## Problem to work on
Set the material down again exactly, line by line, skipping each picture.

## Records to process
• • • • •

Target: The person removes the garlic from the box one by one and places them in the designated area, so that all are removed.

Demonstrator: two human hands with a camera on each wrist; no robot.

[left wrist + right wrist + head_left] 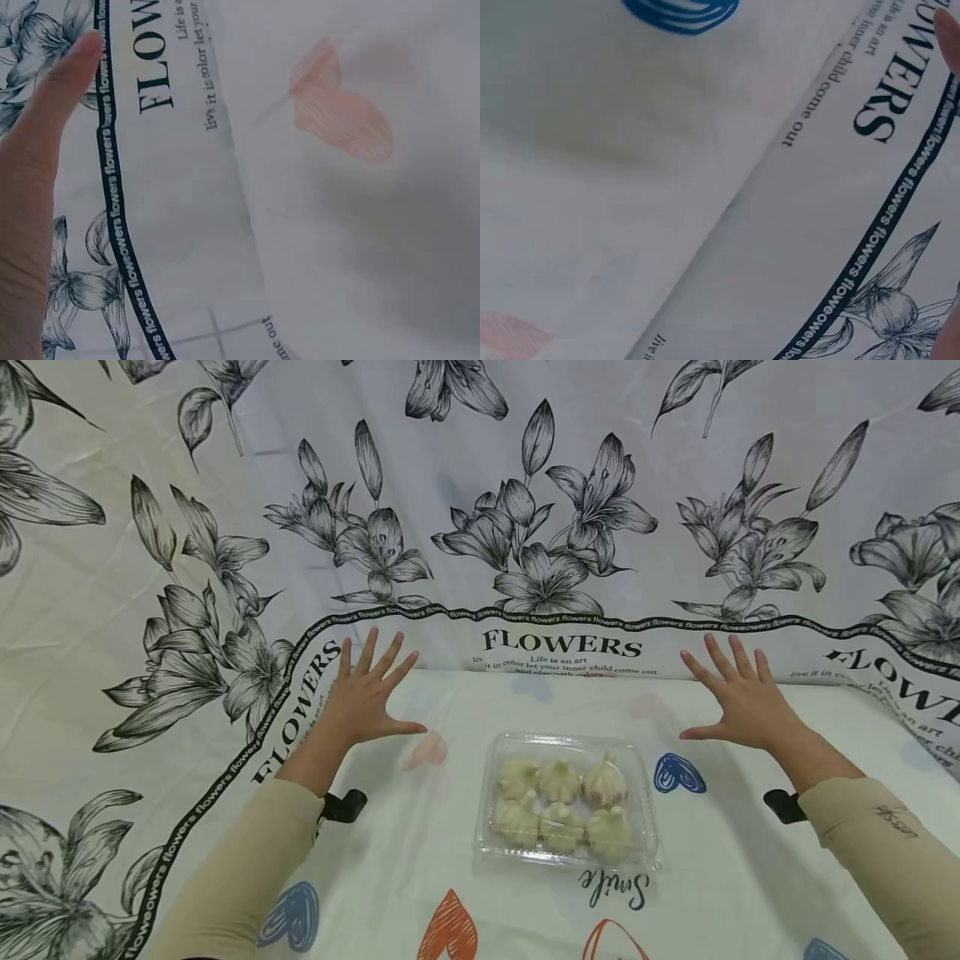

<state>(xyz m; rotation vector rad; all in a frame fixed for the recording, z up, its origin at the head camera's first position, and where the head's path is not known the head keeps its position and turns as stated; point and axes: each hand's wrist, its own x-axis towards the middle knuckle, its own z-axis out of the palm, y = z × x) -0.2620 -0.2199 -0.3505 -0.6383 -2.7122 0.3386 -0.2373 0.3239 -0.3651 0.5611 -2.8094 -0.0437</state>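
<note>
Seen from a head-worn camera, a person in beige sleeves reaches both arms over a white worktop (420, 860) printed with hearts. The left hand (367, 697) hovers left of centre in the frame and the right hand (738, 697) right of centre, both with fingers straight and spread wide, thumbs pointing inward. Between them, a little lower, just right of the frame's centre, a clear plastic box (638, 785) lies flat on the worktop, well apart from either hand. Inside are six pale garlic bulbs (558, 781) in two rows of three; the one at the upper right is tinged purple. The word "Smile" is printed just below the box, and a dark blue heart (679, 773) sits near its right side. A black device (345, 807) shows at the left wrist, another at the right. Behind, a pale cloth (480, 468) with black line-drawn lilies and the word "FLOWERS" fills the top of the frame. The left wrist view shows one finger at its left edge; the right wrist view, partial fingers at its right edge.
</note>
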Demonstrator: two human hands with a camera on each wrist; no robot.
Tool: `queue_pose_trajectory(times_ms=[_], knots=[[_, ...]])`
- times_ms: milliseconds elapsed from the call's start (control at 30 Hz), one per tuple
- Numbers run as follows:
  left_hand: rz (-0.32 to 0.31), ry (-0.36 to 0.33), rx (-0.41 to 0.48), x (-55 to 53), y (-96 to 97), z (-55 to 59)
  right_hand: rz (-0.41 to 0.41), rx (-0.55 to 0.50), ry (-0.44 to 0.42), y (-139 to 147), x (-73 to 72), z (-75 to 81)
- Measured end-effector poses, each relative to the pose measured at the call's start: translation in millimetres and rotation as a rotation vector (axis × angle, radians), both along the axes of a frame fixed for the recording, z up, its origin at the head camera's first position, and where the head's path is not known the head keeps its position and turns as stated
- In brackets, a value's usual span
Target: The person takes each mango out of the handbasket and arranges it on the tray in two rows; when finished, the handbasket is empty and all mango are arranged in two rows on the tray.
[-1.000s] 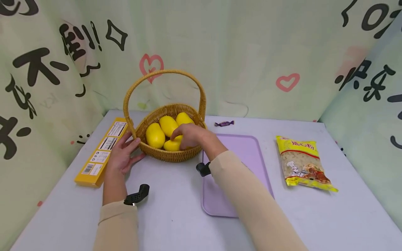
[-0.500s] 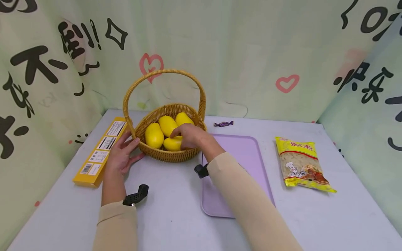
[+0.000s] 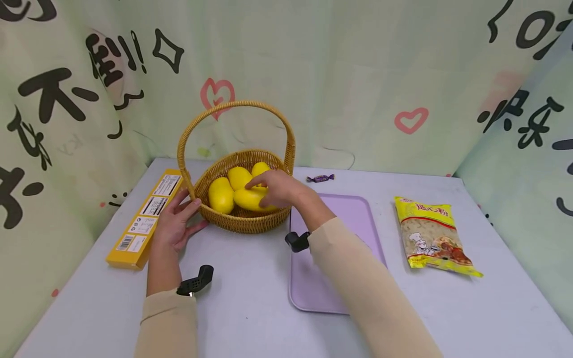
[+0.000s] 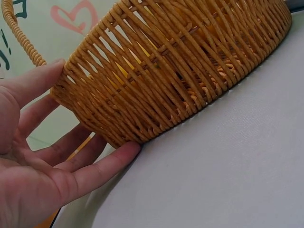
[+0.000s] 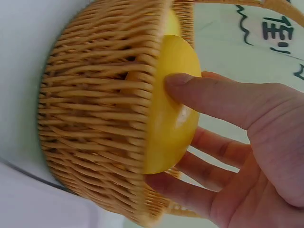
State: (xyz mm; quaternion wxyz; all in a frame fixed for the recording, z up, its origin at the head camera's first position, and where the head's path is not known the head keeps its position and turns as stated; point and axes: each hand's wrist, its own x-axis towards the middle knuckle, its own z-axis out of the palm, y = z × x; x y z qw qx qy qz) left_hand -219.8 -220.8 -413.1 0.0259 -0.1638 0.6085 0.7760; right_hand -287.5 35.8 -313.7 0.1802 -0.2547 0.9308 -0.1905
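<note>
A wicker basket with a tall arched handle stands at the back of the table. My left hand holds its left end, the thumb at the rim by the handle's foot and the other fingers spread along the outer wall. Over the basket's right side, my right hand grips a yellow mango, thumb on the near side and fingers around the far side. In the right wrist view this mango bulges above the rim, its lower part hidden behind the wicker. Several other mangoes lie in the basket.
A long yellow box with white labels lies left of the basket. Right of it is a purple tray, partly under my right forearm. A purple wrapped candy lies behind the tray, and a yellow food packet farther right.
My right hand has raised the front mango from lower in the basket, so more of it shows. The left hand stays at the basket's left end.
</note>
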Motion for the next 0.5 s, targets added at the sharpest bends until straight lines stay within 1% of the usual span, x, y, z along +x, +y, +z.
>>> queue_pose_trajectory(times_ms=[200, 333, 500], knots=[[0.002, -0.014, 0.005, 1.3, 2.4, 0.5, -0.034, -0.070, -0.004, 15.1, 6.1, 18.9], [0.008, -0.008, -0.005, 1.3, 2.8, 1.1, -0.060, -0.099, 0.043, 27.3, 10.5, 28.9], [0.016, 0.001, -0.001, 1.1, 2.0, 1.0, -0.151, -0.098, 0.058, 43.6, 18.4, 37.3]])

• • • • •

## Result of this exercise
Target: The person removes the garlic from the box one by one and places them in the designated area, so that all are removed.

Demonstrator: two human hands with a camera on each wrist; no robot.

[left wrist + right wrist + head_left] 

<state>(xyz m; rotation vector rad; all in a frame fixed for the recording, z up, its origin at the head camera's first position, and where the head's path is not known the head keeps its position and turns as stated; point and axes: each hand's wrist, its own x-axis towards the middle knuckle, its own z-axis out of the palm, y = z × x) -0.2620 -0.2199 -0.3505 -0.6383 -2.7122 0.3386 -0.2373 0.3239 -0.3651 0.5611 -2.8094 -0.0437</state>
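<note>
Seen from a head-worn camera, a person in beige sleeves reaches both arms over a white worktop (420, 860) printed with hearts. The left hand (367, 697) hovers left of centre in the frame and the right hand (738, 697) right of centre, both with fingers straight and spread wide, thumbs pointing inward. Between them, a little lower, just right of the frame's centre, a clear plastic box (638, 785) lies flat on the worktop, well apart from either hand. Inside are six pale garlic bulbs (558, 781) in two rows of three; the one at the upper right is tinged purple. The word "Smile" is printed just below the box, and a dark blue heart (679, 773) sits near its right side. A black device (345, 807) shows at the left wrist, another at the right. Behind, a pale cloth (480, 468) with black line-drawn lilies and the word "FLOWERS" fills the top of the frame. The left wrist view shows one finger at its left edge; the right wrist view, partial fingers at its right edge.
</note>
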Demonstrator: two human hands with a camera on each wrist; no robot.
Tool: `queue_pose_trajectory(times_ms=[_], knots=[[_, ...]])`
- times_ms: milliseconds elapsed from the call's start (control at 30 Hz), one per tuple
- Numbers run as follows:
  left_hand: rz (-0.32 to 0.31), ry (-0.36 to 0.33), rx (-0.41 to 0.48), x (-55 to 53), y (-96 to 97), z (-55 to 59)
  right_hand: rz (-0.41 to 0.41), rx (-0.55 to 0.50), ry (-0.44 to 0.42), y (-139 to 147), x (-73 to 72), z (-75 to 81)
- Measured end-effector poses, each relative to the pose measured at the call's start: translation in millimetres and rotation as a rotation vector (axis × angle, radians), both along the axes of a frame fixed for the recording, z up, its origin at the head camera's first position, and where the head's path is not known the head keeps its position and turns as stated
- In brackets, a value's usual span
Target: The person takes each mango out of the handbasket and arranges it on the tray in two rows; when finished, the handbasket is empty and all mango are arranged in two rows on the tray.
[-1.000s] 
[-0.500s] 
[+0.000s] 
[+0.000s] 
[+0.000s] 
State: (xyz mm; quaternion wxyz; all in a frame fixed for the recording, z up, its origin at the head camera's first position, and where the head's path is not known the head keeps its position and turns as stated; point and axes: each hand's wrist, its own x-axis towards the middle knuckle, its own z-axis out of the palm, y = z × x; x y z qw qx qy qz) left_hand -219.8 -220.8 -413.1 0.0259 -0.1638 0.6085 0.7760; right_hand -287.5 35.8 -313.7 0.1802 -0.2547 0.9308 -0.1905
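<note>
A wicker basket with a tall arched handle stands at the back of the table. My left hand holds its left end, the thumb at the rim by the handle's foot and the other fingers spread along the outer wall. Over the basket's right side, my right hand grips a yellow mango, thumb on the near side and fingers around the far side. In the right wrist view this mango bulges above the rim, its lower part hidden behind the wicker. Several other mangoes lie in the basket.
A long yellow box with white labels lies left of the basket. Right of it is a purple tray, partly under my right forearm. A purple wrapped candy lies behind the tray, and a yellow food packet farther right.
My right hand has raised the front mango from lower in the basket, so more of it shows. The left hand stays at the basket's left end.
</note>
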Motion for the next 0.5 s, targets added at the sharpest bends until straight lines stay within 1% of the usual span, x, y, z along +x, +y, +z.
>>> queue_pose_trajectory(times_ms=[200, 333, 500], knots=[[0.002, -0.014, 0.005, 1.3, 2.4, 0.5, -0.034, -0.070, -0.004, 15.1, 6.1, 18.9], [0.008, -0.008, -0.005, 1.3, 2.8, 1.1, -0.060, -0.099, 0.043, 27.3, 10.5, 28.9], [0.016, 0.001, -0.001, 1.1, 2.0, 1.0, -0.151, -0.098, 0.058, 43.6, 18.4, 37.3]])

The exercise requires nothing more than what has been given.